● INFORMATION
----

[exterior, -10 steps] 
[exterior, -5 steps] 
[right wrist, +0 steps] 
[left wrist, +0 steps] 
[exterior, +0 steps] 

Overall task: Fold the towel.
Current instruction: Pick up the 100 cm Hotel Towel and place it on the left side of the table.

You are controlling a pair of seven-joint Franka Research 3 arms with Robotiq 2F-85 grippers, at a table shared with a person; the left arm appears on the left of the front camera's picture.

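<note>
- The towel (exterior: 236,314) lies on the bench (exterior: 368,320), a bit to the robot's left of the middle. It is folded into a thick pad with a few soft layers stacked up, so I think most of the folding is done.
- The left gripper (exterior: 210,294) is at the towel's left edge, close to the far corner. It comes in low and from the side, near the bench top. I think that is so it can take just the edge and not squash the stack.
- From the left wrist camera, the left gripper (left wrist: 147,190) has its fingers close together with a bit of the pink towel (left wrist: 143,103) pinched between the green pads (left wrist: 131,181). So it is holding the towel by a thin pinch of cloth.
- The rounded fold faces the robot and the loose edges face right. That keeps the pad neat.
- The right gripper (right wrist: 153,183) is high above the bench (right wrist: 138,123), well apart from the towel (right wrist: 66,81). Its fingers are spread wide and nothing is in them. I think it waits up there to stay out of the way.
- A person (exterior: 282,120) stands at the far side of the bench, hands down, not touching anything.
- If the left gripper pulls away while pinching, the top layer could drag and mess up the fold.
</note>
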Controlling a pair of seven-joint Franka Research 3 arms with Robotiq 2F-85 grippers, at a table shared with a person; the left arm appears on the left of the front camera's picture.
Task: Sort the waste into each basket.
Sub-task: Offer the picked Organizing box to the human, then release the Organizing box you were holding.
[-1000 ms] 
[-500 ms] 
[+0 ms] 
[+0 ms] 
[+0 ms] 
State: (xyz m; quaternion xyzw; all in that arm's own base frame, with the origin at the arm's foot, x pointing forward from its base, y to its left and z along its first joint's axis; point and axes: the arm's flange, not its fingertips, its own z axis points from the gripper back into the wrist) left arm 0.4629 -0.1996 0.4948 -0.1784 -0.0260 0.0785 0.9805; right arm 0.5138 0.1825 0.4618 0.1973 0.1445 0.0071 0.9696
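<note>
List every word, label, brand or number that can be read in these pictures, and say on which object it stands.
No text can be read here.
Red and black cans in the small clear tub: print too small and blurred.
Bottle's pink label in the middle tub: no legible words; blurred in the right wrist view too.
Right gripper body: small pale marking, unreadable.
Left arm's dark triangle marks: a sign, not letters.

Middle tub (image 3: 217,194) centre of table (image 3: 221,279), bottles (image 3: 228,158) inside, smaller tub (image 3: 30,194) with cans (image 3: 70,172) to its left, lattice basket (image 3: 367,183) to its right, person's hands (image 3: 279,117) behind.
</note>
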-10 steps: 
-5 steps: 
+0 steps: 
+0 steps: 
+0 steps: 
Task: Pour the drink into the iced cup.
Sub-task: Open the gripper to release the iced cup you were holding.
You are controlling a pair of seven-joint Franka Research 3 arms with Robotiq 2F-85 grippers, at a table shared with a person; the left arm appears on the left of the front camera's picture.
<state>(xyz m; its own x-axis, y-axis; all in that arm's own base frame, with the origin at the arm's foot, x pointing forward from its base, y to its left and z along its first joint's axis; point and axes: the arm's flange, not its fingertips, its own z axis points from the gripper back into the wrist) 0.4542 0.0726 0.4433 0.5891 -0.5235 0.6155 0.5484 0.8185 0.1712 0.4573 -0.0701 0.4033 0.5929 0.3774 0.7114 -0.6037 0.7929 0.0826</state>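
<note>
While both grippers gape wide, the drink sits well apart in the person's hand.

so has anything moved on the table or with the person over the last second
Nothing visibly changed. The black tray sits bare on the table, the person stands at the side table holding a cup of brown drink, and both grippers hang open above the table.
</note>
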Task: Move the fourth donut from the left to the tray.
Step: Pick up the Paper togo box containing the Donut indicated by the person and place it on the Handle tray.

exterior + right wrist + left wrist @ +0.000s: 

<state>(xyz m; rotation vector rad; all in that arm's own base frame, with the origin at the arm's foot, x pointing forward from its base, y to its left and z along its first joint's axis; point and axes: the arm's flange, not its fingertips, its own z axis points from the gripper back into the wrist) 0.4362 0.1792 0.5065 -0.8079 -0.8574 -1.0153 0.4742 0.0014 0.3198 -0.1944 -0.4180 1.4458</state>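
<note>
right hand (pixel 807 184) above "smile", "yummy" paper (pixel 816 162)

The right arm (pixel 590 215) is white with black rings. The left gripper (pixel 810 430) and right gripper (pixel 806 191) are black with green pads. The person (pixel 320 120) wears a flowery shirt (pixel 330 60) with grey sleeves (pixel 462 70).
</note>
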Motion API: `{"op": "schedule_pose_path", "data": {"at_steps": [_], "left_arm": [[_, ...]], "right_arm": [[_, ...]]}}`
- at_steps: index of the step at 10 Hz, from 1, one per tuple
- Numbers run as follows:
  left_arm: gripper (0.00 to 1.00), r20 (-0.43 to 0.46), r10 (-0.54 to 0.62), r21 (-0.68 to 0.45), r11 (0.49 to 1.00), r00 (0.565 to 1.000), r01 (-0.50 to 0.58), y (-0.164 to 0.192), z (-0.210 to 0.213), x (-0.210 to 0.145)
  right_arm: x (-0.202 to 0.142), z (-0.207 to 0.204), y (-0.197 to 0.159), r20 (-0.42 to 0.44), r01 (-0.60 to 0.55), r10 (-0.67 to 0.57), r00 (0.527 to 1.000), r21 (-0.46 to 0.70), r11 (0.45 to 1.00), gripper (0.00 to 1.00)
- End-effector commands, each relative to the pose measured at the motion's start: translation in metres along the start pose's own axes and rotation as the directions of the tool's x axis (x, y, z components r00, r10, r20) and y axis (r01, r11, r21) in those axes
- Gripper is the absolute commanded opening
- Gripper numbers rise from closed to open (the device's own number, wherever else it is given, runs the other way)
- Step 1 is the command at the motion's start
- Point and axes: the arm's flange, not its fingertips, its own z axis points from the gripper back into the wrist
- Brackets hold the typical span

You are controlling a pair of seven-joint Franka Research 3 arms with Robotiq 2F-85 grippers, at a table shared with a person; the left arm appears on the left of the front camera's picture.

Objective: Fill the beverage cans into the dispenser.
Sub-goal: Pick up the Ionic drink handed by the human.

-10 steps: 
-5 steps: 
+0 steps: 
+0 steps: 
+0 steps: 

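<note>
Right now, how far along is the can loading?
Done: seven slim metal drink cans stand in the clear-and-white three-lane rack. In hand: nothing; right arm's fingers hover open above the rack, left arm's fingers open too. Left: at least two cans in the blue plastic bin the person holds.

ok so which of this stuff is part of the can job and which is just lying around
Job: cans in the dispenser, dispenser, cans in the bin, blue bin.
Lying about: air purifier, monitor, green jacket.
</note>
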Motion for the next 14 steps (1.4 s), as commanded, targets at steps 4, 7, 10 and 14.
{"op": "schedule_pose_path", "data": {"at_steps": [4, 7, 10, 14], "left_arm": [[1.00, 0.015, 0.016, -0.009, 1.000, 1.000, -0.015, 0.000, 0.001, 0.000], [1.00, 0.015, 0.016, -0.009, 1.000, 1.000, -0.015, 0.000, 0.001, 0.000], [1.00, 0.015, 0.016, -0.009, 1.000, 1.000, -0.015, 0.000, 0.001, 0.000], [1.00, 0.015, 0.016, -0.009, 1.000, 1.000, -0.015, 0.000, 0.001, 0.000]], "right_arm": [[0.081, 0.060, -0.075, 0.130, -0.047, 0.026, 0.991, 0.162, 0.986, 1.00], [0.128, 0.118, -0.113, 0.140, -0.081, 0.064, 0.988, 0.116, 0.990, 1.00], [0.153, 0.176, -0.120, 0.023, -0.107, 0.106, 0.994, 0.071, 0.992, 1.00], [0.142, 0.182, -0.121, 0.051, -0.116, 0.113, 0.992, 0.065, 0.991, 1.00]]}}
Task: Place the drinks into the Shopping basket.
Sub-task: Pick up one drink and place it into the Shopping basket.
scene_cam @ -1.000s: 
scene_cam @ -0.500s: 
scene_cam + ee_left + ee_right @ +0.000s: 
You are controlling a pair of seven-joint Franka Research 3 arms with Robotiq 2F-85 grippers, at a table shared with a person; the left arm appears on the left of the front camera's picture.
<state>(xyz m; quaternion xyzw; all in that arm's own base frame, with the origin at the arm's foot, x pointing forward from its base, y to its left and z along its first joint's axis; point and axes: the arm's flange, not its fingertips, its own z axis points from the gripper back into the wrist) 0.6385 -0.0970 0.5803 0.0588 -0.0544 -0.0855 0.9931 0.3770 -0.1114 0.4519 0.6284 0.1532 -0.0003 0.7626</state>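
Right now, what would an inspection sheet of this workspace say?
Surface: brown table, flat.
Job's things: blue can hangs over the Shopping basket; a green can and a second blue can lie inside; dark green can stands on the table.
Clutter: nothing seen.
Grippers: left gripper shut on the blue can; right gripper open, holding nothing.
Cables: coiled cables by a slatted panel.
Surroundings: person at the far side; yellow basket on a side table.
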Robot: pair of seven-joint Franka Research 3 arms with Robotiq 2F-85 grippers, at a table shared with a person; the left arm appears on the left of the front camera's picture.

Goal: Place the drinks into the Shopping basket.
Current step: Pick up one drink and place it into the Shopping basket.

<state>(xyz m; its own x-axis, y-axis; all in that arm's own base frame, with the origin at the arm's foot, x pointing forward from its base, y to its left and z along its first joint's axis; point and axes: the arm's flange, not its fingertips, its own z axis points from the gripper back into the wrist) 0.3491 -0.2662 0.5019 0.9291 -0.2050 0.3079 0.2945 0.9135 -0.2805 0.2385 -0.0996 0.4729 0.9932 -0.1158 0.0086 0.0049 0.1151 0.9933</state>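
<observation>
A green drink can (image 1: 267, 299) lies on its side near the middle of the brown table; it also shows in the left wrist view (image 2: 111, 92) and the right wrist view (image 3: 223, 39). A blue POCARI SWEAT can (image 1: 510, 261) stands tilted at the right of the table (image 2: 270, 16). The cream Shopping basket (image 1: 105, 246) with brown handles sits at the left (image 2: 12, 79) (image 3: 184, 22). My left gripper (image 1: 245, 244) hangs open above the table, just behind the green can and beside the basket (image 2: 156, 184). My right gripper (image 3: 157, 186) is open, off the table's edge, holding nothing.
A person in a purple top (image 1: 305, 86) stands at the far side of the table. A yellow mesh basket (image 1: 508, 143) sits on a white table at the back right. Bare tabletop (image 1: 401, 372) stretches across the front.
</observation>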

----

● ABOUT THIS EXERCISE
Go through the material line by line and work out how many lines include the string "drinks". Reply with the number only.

● SOLUTION BELOW
2